THE PROBLEM >> All that should come back is the lines of the data below from the one containing "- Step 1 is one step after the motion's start" to the one containing "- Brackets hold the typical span", inclusive, exactly as they stand.

EXTRACTED DATA >>
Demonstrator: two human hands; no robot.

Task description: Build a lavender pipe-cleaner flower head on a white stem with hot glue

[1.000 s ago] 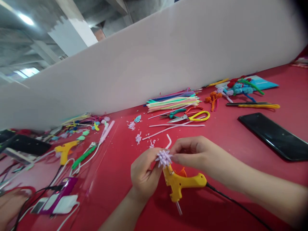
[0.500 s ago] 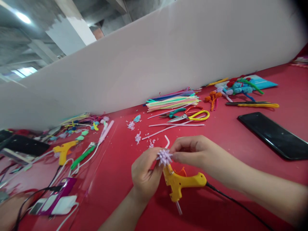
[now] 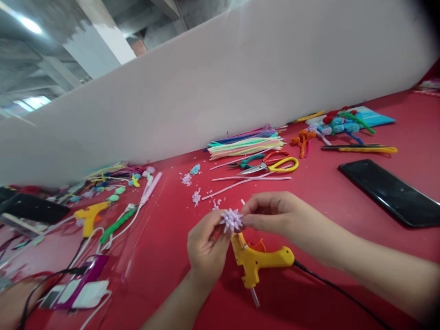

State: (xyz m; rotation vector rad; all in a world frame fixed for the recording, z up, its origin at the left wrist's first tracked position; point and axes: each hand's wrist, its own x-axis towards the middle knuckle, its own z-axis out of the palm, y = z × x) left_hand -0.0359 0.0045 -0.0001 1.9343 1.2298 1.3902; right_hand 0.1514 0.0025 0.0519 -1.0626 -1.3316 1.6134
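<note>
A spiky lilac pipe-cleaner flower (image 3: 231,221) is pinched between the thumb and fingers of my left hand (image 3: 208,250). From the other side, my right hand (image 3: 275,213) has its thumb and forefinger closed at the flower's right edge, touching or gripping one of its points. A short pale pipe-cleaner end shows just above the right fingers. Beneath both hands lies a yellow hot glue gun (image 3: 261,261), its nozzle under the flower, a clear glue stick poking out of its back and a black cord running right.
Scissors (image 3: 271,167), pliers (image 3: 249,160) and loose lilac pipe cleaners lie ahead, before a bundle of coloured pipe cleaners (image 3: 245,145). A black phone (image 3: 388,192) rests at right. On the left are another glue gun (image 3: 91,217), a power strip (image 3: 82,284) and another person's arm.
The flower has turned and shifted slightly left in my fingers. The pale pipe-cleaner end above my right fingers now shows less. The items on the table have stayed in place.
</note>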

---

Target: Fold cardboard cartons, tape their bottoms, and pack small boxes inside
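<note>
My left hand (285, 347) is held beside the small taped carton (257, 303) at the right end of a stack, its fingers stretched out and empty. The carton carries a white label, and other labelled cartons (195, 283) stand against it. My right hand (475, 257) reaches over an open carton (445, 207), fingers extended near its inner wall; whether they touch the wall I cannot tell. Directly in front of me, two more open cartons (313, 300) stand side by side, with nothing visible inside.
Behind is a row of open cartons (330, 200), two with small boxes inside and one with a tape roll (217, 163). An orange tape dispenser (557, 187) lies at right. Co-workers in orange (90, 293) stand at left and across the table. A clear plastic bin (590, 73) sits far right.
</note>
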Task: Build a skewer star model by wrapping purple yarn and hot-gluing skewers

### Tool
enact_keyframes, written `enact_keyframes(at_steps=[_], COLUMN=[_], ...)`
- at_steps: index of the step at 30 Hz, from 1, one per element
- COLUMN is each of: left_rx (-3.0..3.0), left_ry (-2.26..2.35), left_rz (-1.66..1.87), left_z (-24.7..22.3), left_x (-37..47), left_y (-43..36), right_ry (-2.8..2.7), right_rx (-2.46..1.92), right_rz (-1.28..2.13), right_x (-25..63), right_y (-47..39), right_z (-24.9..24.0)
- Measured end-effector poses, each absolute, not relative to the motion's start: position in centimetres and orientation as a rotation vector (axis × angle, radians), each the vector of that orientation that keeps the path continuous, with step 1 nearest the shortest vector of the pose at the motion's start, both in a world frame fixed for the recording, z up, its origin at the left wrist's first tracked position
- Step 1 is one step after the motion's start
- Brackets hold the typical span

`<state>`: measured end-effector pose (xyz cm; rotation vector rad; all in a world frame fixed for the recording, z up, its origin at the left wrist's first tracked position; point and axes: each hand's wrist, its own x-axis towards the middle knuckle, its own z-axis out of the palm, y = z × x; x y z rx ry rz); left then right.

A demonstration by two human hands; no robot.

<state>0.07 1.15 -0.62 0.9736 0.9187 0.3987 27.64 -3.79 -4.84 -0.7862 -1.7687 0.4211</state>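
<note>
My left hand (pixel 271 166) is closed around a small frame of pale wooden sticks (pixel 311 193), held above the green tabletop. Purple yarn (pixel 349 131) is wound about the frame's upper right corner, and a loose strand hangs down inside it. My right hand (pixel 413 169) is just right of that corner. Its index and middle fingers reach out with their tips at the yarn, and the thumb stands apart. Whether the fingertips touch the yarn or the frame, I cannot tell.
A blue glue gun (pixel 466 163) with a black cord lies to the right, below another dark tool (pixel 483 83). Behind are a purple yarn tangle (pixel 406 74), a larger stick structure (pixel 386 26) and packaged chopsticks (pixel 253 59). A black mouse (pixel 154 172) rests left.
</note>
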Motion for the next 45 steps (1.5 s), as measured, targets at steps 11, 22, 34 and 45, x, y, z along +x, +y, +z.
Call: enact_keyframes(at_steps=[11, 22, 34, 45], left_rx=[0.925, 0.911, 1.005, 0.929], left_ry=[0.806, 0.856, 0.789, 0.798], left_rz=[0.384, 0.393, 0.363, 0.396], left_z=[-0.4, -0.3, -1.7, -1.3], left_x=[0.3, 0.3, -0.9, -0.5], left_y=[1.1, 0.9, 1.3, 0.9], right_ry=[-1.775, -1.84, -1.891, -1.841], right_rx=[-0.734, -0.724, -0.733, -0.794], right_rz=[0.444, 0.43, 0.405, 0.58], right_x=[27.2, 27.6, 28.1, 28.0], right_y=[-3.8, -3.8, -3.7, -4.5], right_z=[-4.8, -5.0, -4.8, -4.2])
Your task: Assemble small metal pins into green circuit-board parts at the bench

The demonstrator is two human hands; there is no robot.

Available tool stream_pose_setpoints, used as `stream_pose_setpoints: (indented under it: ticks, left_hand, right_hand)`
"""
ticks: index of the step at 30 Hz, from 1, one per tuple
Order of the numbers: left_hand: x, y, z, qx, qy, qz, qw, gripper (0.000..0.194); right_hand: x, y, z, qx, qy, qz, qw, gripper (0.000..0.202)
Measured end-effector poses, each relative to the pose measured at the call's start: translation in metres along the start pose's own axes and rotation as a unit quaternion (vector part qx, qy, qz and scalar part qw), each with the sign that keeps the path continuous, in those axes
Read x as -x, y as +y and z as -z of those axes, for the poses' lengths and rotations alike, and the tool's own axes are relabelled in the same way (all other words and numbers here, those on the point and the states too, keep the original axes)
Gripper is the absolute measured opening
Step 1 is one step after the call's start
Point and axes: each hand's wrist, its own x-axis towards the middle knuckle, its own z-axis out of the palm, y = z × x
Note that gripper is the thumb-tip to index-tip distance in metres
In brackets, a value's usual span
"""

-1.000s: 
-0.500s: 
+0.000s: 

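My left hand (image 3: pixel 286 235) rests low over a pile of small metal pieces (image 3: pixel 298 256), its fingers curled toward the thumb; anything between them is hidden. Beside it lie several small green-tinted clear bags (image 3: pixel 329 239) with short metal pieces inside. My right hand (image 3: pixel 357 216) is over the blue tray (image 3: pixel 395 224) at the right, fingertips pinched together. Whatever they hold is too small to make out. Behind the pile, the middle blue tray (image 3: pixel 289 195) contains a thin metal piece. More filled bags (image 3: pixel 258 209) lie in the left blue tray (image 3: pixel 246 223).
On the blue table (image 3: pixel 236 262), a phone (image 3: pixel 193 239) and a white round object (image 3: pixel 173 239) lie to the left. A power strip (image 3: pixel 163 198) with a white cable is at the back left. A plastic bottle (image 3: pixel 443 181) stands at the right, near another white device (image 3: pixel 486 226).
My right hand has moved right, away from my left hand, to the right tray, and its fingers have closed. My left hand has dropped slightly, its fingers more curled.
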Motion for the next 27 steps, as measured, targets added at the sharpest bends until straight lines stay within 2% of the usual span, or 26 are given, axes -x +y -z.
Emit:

RESPONSE TO THE EXERCISE >>
- Step 1 is one step after the motion's start
- Brackets hold the typical span

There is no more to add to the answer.